### ACTIVITY
In the listing below, look for "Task" and copy every line that has it.

### RECORDS FOR PROCESSING
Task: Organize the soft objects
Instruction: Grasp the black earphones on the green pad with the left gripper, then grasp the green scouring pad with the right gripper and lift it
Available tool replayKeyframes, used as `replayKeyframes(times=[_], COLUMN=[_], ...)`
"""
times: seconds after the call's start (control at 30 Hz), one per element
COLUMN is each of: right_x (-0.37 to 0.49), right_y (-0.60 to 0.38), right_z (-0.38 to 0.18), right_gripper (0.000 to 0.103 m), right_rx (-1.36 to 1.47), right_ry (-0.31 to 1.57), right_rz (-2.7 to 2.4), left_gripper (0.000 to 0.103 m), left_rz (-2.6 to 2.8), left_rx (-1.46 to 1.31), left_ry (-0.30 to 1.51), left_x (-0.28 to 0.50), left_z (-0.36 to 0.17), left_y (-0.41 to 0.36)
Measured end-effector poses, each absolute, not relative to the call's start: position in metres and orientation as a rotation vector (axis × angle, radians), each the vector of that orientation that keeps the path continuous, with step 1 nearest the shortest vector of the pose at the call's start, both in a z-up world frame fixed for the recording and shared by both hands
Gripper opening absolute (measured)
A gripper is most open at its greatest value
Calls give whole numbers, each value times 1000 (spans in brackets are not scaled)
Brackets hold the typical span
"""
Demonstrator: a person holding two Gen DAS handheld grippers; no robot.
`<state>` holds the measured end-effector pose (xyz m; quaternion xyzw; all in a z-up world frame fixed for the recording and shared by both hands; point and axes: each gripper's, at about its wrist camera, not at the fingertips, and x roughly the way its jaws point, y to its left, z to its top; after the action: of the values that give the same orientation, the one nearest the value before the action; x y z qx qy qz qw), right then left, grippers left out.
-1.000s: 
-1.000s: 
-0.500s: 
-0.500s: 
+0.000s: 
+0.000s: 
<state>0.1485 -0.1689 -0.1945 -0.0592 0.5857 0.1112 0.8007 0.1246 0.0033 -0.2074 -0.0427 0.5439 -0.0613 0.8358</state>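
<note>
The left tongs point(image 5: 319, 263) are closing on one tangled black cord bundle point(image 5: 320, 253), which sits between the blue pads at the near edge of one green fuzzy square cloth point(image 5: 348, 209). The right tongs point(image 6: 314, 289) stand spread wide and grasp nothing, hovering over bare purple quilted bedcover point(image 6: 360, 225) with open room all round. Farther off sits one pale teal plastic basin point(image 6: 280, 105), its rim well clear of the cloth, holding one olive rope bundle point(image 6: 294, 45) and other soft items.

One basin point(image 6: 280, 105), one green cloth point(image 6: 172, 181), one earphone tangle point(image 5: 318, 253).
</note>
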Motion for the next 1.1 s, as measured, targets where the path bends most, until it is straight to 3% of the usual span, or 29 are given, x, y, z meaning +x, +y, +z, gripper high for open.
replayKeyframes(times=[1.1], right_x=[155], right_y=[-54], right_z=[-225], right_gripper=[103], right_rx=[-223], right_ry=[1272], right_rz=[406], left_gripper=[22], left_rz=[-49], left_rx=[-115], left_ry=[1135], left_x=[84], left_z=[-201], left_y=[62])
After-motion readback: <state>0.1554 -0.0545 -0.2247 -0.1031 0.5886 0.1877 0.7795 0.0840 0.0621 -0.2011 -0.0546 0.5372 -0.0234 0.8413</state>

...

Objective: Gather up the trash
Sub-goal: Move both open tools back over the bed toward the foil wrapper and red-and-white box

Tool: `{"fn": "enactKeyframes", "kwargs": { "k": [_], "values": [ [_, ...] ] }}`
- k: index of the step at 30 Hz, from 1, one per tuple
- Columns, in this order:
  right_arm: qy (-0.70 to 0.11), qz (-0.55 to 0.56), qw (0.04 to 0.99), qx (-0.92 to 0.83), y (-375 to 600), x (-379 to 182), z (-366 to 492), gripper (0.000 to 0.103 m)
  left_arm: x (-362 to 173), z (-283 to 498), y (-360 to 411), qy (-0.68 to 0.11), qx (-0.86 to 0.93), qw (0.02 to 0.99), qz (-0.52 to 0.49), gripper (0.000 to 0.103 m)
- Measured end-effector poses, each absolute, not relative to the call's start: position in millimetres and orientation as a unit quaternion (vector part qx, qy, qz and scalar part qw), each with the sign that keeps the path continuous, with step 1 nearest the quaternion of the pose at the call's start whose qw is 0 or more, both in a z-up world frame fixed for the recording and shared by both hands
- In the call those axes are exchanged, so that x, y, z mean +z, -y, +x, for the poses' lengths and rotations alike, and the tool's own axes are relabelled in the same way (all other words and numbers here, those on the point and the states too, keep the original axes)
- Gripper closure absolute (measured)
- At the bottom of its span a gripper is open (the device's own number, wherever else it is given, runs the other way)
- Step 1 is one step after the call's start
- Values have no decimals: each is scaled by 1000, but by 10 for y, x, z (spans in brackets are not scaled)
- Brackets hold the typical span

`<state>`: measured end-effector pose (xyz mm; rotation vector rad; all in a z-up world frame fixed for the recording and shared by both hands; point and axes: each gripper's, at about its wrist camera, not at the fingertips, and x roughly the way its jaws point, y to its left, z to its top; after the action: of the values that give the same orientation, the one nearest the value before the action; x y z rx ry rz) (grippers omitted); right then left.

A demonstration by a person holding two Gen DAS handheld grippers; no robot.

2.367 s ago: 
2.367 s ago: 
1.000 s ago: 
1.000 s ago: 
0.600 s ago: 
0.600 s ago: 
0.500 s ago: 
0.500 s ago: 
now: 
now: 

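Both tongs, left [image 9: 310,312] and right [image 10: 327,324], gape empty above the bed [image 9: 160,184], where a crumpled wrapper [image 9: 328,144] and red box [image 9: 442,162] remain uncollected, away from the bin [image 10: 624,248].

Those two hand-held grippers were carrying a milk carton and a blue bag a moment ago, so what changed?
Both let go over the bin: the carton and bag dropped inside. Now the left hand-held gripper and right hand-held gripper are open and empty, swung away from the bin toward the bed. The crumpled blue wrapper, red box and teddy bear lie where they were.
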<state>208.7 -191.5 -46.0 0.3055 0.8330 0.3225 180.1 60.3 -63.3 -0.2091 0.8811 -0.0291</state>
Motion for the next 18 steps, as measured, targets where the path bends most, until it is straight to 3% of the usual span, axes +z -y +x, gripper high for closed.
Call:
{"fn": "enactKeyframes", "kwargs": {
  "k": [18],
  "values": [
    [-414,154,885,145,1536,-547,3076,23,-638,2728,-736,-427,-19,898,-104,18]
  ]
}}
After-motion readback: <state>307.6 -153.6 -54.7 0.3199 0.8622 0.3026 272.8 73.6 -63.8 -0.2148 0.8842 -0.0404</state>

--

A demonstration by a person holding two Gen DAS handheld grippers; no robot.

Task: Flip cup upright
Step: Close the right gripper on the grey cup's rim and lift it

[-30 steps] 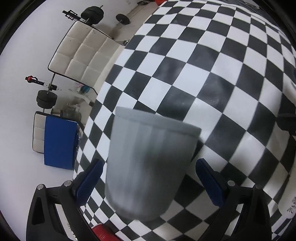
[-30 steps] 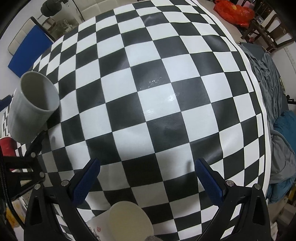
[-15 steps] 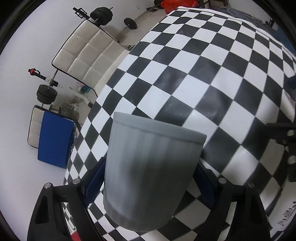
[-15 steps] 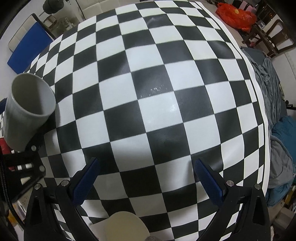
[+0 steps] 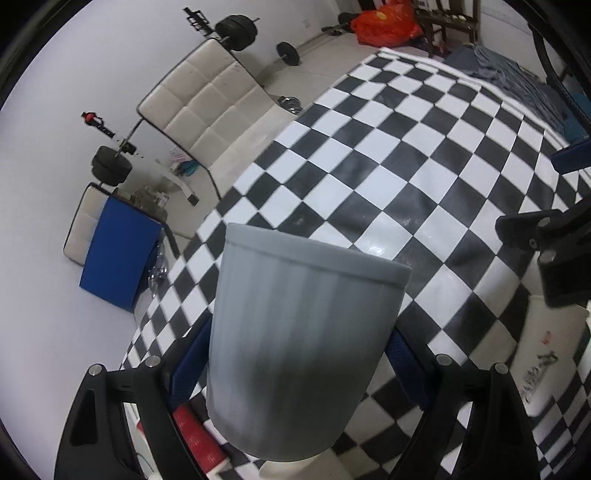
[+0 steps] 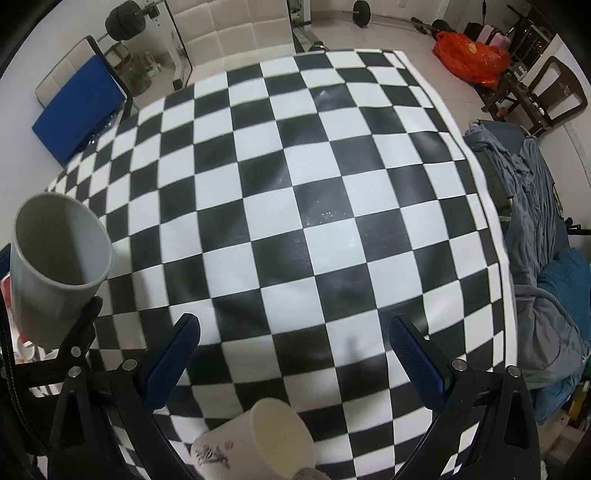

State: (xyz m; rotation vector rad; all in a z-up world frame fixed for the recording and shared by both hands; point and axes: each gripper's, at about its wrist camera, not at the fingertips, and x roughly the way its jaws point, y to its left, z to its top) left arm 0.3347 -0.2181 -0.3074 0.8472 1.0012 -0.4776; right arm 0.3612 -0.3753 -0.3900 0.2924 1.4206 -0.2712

### RESPONSE AREA
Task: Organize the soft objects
Task: Flip cup upright

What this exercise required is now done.